Your assignment: Would you count how many lines of the entries below include the word "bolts"? Give nothing but the number.

Data items:
* * * * * * * * *

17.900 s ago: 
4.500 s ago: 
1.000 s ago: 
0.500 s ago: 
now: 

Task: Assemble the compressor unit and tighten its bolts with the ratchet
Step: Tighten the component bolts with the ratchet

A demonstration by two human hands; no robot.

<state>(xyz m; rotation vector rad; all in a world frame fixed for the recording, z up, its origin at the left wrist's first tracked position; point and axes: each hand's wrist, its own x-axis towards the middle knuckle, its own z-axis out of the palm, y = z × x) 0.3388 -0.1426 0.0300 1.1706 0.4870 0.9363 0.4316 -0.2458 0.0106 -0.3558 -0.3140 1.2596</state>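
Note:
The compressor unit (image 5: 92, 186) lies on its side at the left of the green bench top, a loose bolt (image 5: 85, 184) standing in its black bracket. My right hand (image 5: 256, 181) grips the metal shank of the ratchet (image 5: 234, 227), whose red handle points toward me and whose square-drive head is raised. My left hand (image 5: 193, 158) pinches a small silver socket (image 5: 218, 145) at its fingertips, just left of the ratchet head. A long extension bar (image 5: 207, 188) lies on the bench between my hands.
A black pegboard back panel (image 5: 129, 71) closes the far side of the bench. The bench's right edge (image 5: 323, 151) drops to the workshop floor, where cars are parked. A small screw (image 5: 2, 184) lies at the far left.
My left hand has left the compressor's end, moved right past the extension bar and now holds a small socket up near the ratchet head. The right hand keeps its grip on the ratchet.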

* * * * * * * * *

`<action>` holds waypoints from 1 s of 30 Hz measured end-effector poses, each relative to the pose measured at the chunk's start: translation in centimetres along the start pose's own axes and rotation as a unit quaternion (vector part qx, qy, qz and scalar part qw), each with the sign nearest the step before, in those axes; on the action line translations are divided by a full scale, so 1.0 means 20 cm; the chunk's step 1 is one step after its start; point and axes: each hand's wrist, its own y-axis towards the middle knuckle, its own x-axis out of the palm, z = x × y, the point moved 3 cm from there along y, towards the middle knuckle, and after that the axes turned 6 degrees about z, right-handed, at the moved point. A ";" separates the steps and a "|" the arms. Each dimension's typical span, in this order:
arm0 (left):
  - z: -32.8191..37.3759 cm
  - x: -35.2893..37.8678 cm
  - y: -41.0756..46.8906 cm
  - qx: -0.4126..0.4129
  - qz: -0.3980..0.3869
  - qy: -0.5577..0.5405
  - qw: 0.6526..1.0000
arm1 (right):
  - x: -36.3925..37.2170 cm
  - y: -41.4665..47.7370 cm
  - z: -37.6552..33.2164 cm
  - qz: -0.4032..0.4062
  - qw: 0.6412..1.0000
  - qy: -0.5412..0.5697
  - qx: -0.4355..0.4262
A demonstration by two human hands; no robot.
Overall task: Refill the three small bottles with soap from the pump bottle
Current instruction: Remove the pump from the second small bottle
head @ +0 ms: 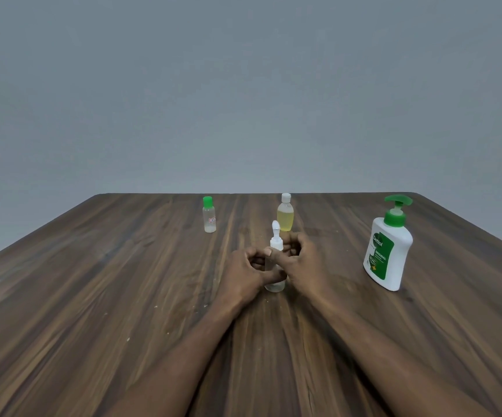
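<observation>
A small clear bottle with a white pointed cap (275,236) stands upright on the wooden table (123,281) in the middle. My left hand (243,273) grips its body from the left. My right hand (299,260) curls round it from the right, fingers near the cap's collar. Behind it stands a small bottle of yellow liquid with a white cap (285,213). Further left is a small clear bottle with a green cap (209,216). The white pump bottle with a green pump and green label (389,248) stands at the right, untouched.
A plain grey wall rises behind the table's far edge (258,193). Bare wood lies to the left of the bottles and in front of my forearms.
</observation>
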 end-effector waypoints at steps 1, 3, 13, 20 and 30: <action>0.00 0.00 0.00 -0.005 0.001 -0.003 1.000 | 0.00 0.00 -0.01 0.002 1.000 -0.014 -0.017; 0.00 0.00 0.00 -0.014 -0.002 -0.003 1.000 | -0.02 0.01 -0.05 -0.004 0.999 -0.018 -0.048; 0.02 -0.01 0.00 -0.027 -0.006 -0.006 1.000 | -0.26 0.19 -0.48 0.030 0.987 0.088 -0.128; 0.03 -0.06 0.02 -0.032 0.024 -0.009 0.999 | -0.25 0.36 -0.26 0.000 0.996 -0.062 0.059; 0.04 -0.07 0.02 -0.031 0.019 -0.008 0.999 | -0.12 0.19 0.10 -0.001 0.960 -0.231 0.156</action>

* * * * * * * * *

The completed task: 2